▶ [WHAT TO DO]:
Transcribe exactly everything in the data below from the line containing "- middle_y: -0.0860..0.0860" down to the line containing "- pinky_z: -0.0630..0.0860", both lines included and nothing further.

┌─ PROVIDED DATA

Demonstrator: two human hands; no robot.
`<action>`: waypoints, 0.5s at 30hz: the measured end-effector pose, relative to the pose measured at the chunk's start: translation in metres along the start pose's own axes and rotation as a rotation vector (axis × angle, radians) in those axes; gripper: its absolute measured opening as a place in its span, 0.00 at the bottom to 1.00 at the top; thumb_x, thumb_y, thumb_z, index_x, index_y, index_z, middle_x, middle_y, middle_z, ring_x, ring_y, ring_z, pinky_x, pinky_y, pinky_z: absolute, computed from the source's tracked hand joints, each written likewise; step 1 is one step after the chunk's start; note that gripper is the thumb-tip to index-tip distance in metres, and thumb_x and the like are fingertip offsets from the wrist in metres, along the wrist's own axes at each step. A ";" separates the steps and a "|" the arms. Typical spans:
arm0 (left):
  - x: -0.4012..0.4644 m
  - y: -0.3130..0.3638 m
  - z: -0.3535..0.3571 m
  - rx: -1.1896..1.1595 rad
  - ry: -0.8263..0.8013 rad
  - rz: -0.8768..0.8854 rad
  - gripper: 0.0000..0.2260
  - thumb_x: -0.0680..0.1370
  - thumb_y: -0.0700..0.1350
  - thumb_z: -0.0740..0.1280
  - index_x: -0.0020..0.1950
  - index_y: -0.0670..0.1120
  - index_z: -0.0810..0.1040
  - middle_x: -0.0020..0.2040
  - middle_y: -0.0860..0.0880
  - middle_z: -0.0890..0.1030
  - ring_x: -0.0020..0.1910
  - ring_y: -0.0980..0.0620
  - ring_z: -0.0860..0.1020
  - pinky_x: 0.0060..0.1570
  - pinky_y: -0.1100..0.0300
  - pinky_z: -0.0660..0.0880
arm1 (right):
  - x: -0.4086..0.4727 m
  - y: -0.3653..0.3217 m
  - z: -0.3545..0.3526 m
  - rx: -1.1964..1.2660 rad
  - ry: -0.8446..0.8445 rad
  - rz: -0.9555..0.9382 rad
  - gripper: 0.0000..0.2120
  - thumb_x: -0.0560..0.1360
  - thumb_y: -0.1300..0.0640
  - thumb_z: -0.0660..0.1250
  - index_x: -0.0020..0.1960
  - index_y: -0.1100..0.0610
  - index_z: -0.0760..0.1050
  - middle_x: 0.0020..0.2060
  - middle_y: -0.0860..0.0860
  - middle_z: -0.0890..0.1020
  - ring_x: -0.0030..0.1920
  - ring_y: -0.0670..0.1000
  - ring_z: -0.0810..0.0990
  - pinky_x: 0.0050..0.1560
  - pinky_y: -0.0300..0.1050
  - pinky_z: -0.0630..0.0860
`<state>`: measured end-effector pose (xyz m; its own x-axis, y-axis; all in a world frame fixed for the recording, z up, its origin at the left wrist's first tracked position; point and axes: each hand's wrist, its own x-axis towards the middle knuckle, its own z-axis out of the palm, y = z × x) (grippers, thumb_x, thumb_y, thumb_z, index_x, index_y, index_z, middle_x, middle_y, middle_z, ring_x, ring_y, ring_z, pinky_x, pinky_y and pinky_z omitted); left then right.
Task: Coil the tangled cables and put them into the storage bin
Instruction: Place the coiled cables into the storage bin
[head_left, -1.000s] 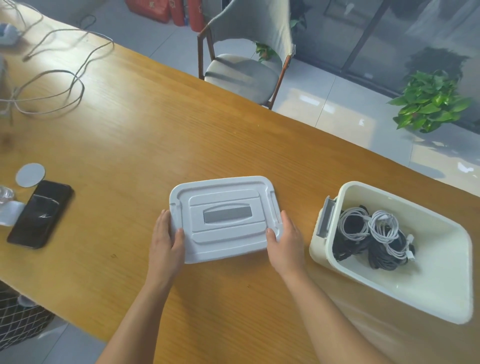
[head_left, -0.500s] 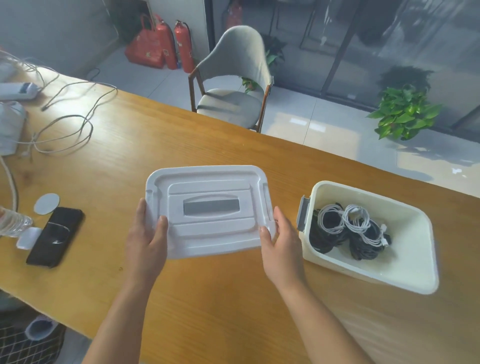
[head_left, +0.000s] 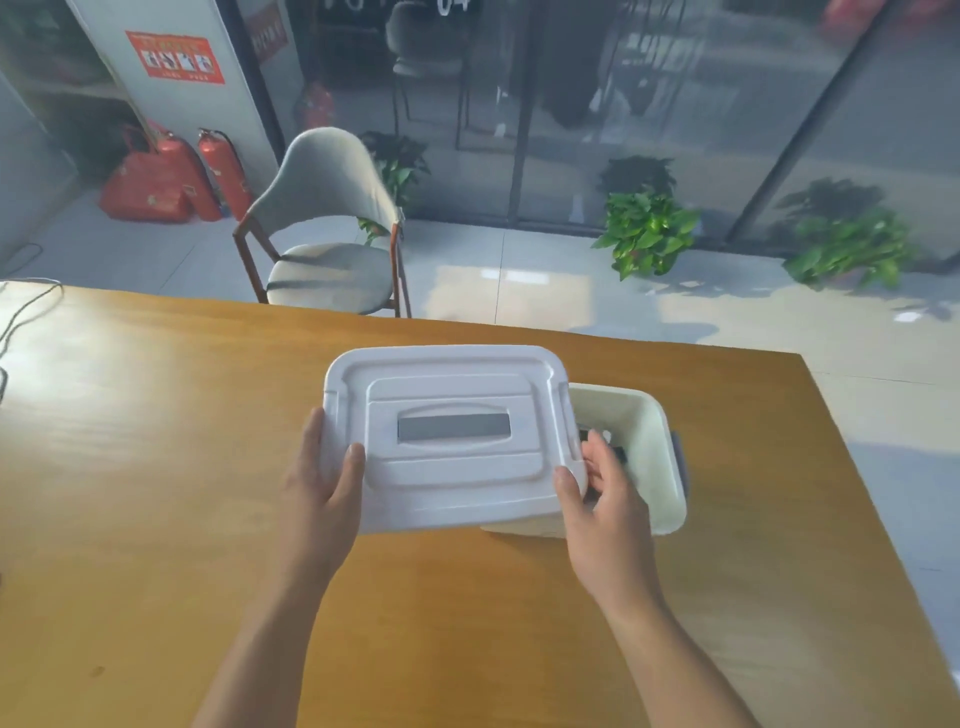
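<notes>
Both hands are on the white lid (head_left: 449, 436): the left hand (head_left: 324, 486) grips its nine o'clock edge with the thumb on top, the right hand (head_left: 602, 491) pinches its three o'clock edge. The lid hangs above the wooden surface (head_left: 156, 467), covering most of the cream storage bin (head_left: 652, 457), whose three o'clock end shows, a scrap of dark cable (head_left: 615, 452) visible inside

Two bare forearms; left hand (head_left: 324, 486) and right hand (head_left: 605, 499) without sleeves, gloves, rings or watch.
</notes>
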<state>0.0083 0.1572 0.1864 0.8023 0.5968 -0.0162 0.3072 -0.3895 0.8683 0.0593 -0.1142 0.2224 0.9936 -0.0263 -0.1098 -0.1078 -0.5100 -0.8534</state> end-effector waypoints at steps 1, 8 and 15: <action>-0.002 0.005 0.014 0.002 -0.027 0.007 0.28 0.84 0.56 0.64 0.83 0.56 0.59 0.80 0.58 0.66 0.77 0.56 0.66 0.73 0.54 0.65 | 0.003 0.007 -0.012 -0.008 0.020 0.019 0.27 0.84 0.51 0.65 0.81 0.52 0.64 0.74 0.46 0.74 0.75 0.47 0.71 0.75 0.53 0.69; -0.014 0.027 0.093 0.011 -0.212 0.062 0.30 0.84 0.56 0.64 0.84 0.54 0.58 0.81 0.59 0.64 0.79 0.60 0.62 0.76 0.56 0.62 | 0.021 0.051 -0.078 -0.084 0.108 0.133 0.25 0.84 0.53 0.64 0.80 0.55 0.66 0.70 0.51 0.78 0.71 0.52 0.74 0.73 0.52 0.70; -0.022 0.036 0.132 0.109 -0.273 0.089 0.30 0.86 0.51 0.60 0.85 0.49 0.53 0.83 0.57 0.57 0.82 0.58 0.53 0.79 0.59 0.53 | 0.035 0.077 -0.093 -0.163 0.118 0.151 0.25 0.85 0.53 0.63 0.80 0.57 0.66 0.72 0.51 0.76 0.73 0.52 0.72 0.74 0.52 0.68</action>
<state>0.0695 0.0373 0.1529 0.9320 0.3517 -0.0878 0.2706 -0.5138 0.8141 0.0893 -0.2344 0.2004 0.9646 -0.2085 -0.1615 -0.2584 -0.6243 -0.7372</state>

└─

▶ [WRITTEN REPLY]:
  - middle_y: -0.0860..0.0860
  - middle_z: -0.0890..0.1020
  - ring_x: -0.0030..0.1920
  - ring_y: -0.0670..0.1000
  - ring_z: -0.0810..0.0990
  - pinky_x: 0.0050..0.1560
  - pinky_y: -0.0300..0.1050
  - pinky_z: -0.0630..0.0860

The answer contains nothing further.